レジで会計するときは、釣り銭を最適化するように心がけていた。
最適化というのは、自分の財布から出せる範囲で、返ってくる釣り銭の金種と枚数がもっとも小さくなるようにするということ。
3,059円だったら4,000円とか3,100円とかではなくせめて3,060円出す、みたいなアレ。
2,780円に対して3,330円出したりした時はさすがに「ん?」みたいな顔する店員もいるけど(釣り銭は550円)。
こうすればレジ機の中の釣り銭を無駄に消費しないし、なにより店員さんが釣り銭を数えて出す手間が減る(したがって会計が早く終る)。
そして、自分の財布には逆両替できるようなジャラ銭が溜まらない。常に最適な支払いをしていれば、財布の中に1金種5枚以上あることはほぼない(自動的にそうなる)。
しかし世の中は移り変わった。
レジ機の釣り銭の払い出しは自動になってしまったし、そもそも有人レジそのものが減っている。今や行く先々がセルフレジだ。
会計金額の端数に対して財布の中にある小銭から即座に最適化された支払額を計算する能力は、発揮される場をどんどん失っていった。
その代わり、しょうもない横着を覚えた。
とりあえず手持ちの小銭を全部セルフレジにザラザラと投入するのだ。
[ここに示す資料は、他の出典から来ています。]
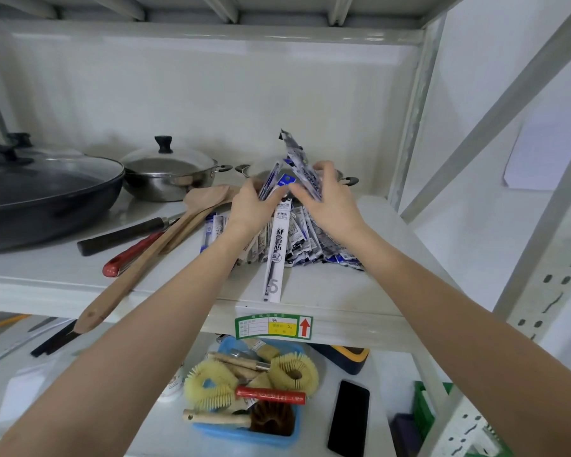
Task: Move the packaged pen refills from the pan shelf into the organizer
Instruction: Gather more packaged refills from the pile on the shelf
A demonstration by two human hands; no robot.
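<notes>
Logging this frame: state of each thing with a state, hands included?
left hand: grips refill packs
right hand: grips refill packs
refill packs: heaped on shelf, some lifted
steel pot: lid on
dark pan: lid on
blue basket: holds brushes
phone: screen dark

A white metal pan shelf (327, 301) carries the things here, with a green-edged label (273, 326) bearing a red arrow stuck on its front lip. At the far left stands a dark frying pan (43, 199) under a glass lid; just right of it is a steel pot (168, 174) with a black-knobbed lid, and a second pot (345, 179) sits mostly hidden farther right. In front lie a dark-handled utensil (126, 234), a red-handled utensil (129, 257) and two wooden spatulas (165, 245), one jutting over the front edge. A heap of packaged pen refills (307, 240) lies to the right, one long packet (275, 258) reaching toward the edge.
</notes>
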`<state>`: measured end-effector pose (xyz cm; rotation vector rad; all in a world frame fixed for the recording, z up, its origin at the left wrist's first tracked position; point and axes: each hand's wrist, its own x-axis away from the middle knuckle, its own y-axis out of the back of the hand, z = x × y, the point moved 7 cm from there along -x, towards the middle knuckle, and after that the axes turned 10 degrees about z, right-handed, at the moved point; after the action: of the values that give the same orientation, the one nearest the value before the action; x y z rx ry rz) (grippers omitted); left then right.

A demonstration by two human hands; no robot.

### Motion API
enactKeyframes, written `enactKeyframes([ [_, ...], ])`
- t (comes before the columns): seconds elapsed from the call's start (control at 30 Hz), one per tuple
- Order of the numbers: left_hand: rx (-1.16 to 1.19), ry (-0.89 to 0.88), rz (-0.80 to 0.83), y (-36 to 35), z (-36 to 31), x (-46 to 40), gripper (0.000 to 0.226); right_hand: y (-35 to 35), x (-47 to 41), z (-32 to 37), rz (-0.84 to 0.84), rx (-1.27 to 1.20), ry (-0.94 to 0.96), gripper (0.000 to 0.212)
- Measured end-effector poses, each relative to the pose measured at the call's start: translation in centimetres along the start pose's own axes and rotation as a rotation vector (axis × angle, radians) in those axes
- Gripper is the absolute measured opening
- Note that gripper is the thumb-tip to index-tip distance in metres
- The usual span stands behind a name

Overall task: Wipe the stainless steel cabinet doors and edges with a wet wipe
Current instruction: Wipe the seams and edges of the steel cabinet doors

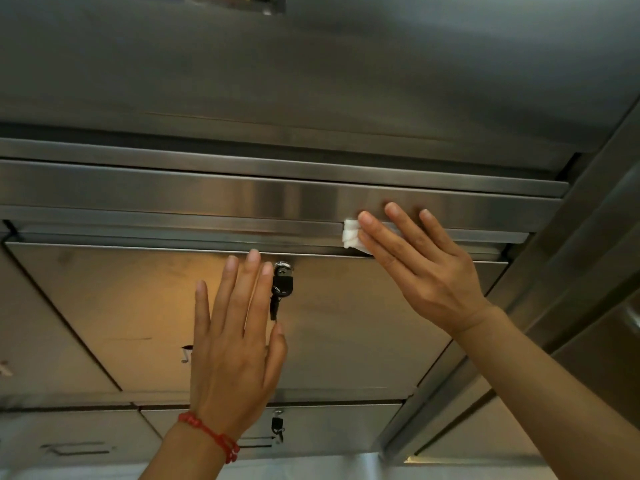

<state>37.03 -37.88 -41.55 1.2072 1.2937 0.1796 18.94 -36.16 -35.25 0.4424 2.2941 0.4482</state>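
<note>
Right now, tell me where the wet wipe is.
In the head view, the wet wipe sits right of centre, pressed under the right hand against the steel edge above the keyed door.

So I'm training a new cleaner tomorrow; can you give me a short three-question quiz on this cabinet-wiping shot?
1. True or false: the right hand presses the wet wipe against the steel edge above the cabinet door.
2. What hangs from the door's lock? A) a black key B) a padlock C) a towel
3. Fill in: the left hand rests flat on the door, and its wrist wears a red ____.

Key: 1 true; 2 A, the black key; 3 bracelet.
</note>
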Motion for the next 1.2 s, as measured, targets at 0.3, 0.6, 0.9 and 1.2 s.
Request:
enactKeyframes([
  [0.3,-0.05,-0.047,0.001,-0.9,-3.3,-1.9,0.056,0.0,2.2,-1.9,-0.001,0.0,-0.003,0.041],
  [0.6,-0.125,-0.012,-0.009,-1.8,-5.1,-2.3,0.054,-0.1,2.2,-2.1,-0.012,-0.007,0.029,0.045],
  [0.9,-0.125,-0.014,-0.027,-1.8,-5.1,-2.3,0.052,-0.2,2.5,-2.5,-0.025,0.005,0.029,0.044],
  [1.2,-0.123,-0.024,-0.01,-1.8,-5.0,-2.4,0.051,0.0,3.1,-2.9,-0.036,0.034,0.033,0.044],
])
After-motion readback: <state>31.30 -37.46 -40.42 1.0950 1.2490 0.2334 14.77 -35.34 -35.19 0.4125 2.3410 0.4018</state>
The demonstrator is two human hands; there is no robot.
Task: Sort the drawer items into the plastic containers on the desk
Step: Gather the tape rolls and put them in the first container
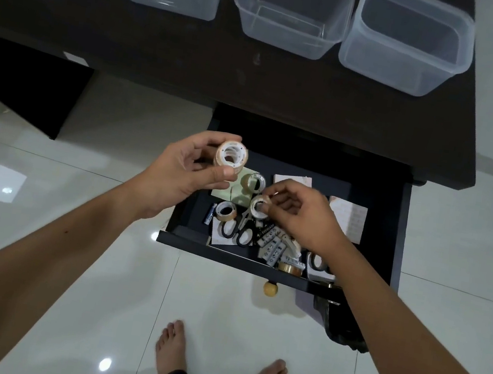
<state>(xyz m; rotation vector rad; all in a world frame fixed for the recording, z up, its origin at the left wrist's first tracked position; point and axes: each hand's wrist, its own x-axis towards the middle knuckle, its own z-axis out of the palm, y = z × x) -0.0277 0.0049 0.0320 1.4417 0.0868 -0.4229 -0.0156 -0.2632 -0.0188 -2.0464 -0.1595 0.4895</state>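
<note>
Left hand (183, 174) grips stack of clear tape rolls (231, 156) above open black drawer (373, 206). Right hand (301, 217) pinches another small clear tape roll (257, 205). Lift straight up; carry to one clear plastic container (292, 11) on dark desk (164, 43).

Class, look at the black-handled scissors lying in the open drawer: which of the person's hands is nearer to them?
Right. The right hand pinches a tape roll just above the scissors. The left hand holds stacked tape rolls higher up, beyond the drawer's left edge.

Clear plastic containers (292, 11), glossy floor tiles (100, 254), perhaps wooden knob (270, 289).
</note>
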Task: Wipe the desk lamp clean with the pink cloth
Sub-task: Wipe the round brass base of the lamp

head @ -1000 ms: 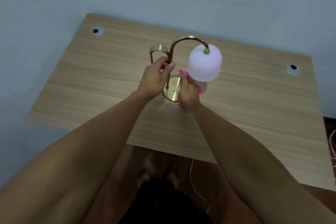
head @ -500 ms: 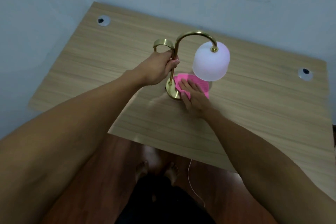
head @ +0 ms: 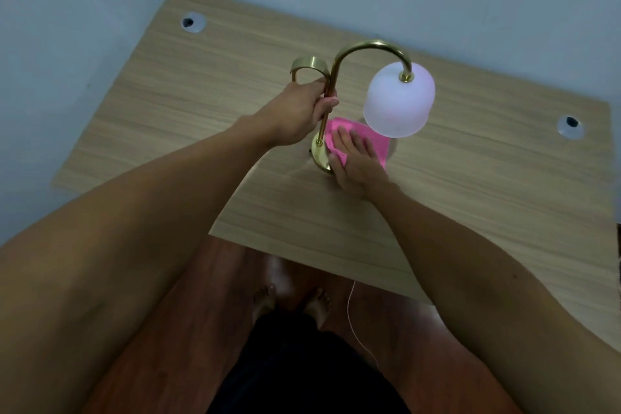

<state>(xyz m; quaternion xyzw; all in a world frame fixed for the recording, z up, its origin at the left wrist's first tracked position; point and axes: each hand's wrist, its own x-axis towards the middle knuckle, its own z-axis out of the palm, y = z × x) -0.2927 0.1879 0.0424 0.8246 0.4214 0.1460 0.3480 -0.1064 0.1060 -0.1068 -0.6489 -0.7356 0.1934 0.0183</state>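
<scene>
Here brass desk lamp point(head: 331, 84), frosted shade, pink cloth point(head: 364, 136) covering base.

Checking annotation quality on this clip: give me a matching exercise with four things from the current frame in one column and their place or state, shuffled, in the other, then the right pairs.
Things:
1. left hand
2. right hand
3. pink cloth
4. white shade

Places or states:
A. hangs from the curved gold arm, above the cloth
B. lies flat, palm down, pressing the cloth
C. closed around the lamp's gold stem
D. spread over the round gold base

Pairs: 1-C, 2-B, 3-D, 4-A
</scene>
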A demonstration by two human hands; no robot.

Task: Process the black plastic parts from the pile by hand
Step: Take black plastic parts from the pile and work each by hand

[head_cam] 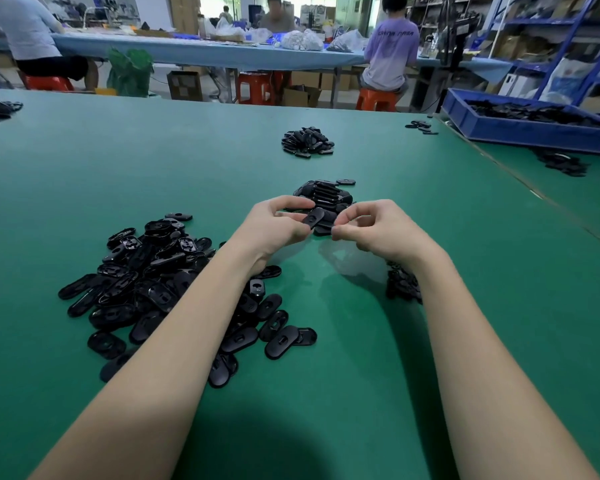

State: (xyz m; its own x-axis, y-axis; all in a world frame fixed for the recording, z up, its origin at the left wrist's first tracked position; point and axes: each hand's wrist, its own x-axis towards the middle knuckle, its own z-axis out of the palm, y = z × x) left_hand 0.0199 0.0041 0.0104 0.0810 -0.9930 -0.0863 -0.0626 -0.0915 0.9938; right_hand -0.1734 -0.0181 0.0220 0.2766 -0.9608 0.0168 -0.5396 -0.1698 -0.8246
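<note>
left hand (278, 225) pinching black oval part (313, 216), right hand (374, 230) curled beside it, touching unclear, large pile (146, 282) near left

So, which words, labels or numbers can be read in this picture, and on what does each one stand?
Back of the purple T-shirt: one line of pale letters, too blurred to read.
Cardboard boxes under the far table: no readable print.
Black plastic parts: no text visible.
</note>
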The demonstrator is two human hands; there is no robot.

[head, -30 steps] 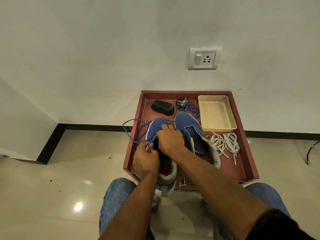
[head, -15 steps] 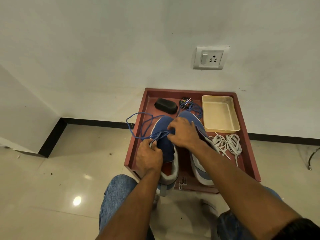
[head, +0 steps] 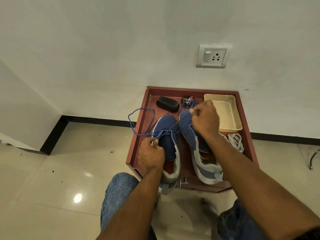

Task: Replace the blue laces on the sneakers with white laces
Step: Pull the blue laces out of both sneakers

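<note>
Two blue sneakers are set side by side on a red bench (head: 245,149). The left sneaker (head: 167,135) is gripped at its side by the curled fingers of the left hand (head: 150,155). A blue lace (head: 138,118) is pinched in the fingers of the right hand (head: 205,118), held above the toe of the right sneaker (head: 192,135); from there it is drawn taut down to the left sneaker, and a loose loop is seen beyond the left hand. White laces (head: 234,141) lie just right of the right wrist, near a cream tray (head: 232,122).
</note>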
最適化計算はレジ側が勝手にやってくれる。
この方法でも、やはり財布の中身は最適化された状態が保たれる。理論上、1金種5枚以上になることはない。
セルフレジ機には「硬貨は一度に○枚以上投入しないで下さい」といった制限もあるが、まず心配いらない。
財布の中身が最適化された状態に保たれていれば、コインはどんなに多くとも15枚しかないはず(999円の時)で、これを受け付けないレジ機はまずないからだ。